Water circulation in the geothermal systems accompanies with mineral deposition along the flow paths due to chemical reaction, which fills the fractures and resists water circulation. Such process is also referred to as self-sealing [1]. Delineating self-sealing process is critical to understand the history of geothermal processes and to locate the heat production wells.

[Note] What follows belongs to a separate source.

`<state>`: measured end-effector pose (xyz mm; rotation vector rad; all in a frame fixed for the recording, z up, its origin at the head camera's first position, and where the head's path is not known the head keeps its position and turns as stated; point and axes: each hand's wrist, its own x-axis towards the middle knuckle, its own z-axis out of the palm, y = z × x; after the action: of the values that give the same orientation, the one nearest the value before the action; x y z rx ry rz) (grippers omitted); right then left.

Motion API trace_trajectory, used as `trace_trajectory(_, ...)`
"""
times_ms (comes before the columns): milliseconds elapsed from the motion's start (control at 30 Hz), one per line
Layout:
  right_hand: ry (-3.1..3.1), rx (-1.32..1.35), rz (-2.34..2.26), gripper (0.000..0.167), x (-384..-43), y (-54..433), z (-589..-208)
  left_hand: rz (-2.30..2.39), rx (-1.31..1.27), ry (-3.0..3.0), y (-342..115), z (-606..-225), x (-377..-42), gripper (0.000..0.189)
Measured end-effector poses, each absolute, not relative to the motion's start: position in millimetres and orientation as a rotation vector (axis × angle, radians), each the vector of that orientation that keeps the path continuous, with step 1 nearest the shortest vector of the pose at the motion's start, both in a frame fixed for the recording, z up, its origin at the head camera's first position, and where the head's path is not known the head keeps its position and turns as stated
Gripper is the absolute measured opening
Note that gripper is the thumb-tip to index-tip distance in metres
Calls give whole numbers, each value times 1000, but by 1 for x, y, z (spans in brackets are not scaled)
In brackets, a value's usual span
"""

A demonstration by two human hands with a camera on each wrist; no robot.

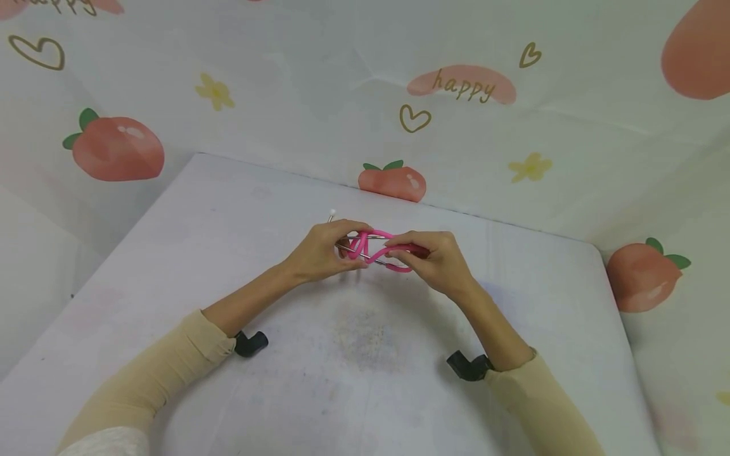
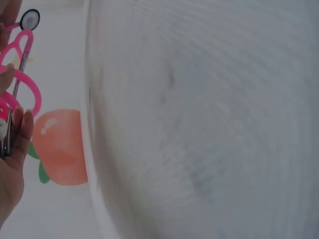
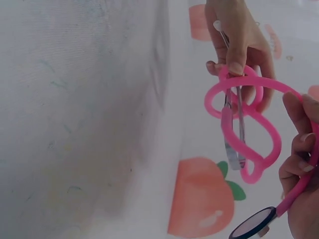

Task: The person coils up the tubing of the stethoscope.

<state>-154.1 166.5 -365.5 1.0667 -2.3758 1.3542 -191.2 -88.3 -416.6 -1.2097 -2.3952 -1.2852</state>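
Between my two hands, raised over the table, is a stethoscope with pink tubing (image 1: 363, 246) and metal ear tubes. My left hand (image 1: 325, 253) pinches the ear tubes and the pink loop wound around them; a white ear tip (image 1: 332, 212) sticks up beyond it. To the right, my right hand (image 1: 439, 258) grips a length of the tubing. In the right wrist view the dark-rimmed chest piece (image 3: 253, 224) hangs out below the right hand's fingers. The left wrist view shows the left hand (image 2: 12, 172) only partly, at the left edge.
The white-covered table (image 1: 274, 392) spreads beneath both hands, with a worn grey patch in the middle. Behind it rises a white backdrop (image 1: 308, 69) printed with peaches, hearts and flowers. A black fitting (image 1: 251, 344) sits at the left wrist, another (image 1: 467, 366) at the right.
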Motion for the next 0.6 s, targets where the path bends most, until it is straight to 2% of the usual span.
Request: trace_trajectory(600, -2302, 1071, 1345, 19, -172, 164, -362, -1294, -1200, -2411, -86, -414, -187, 54)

Self-sealing processes were often investigated based on the mineral analysis of rock samples collected at outcrop zone and drillholes. Dubois et al. [2] used transmitted light microscopy and scanning electron microscope (SEM) to reveal the secondary mineralization processes in rock samples collected in the region of Soultz, France, and recovered the fluid and heat transport history in the Rhine continental rift basin. Ngwenya et al. [3] conducted laboratory experiments and mass balance calculations and found that diagenetic processes can induce up to two orders of magnitude of the total sealing observed in natural faults. Tian et al. [4] used the one-dimensional models to study the effects of mineral alteration on the self-sealing for CO₂ geological storage. Based on the field outcrop observations and laboratory experiments [5], numerical modelling of reactive transport is necessary to upscale the local present-day observations to the long-term and field-scale self-sealing processes.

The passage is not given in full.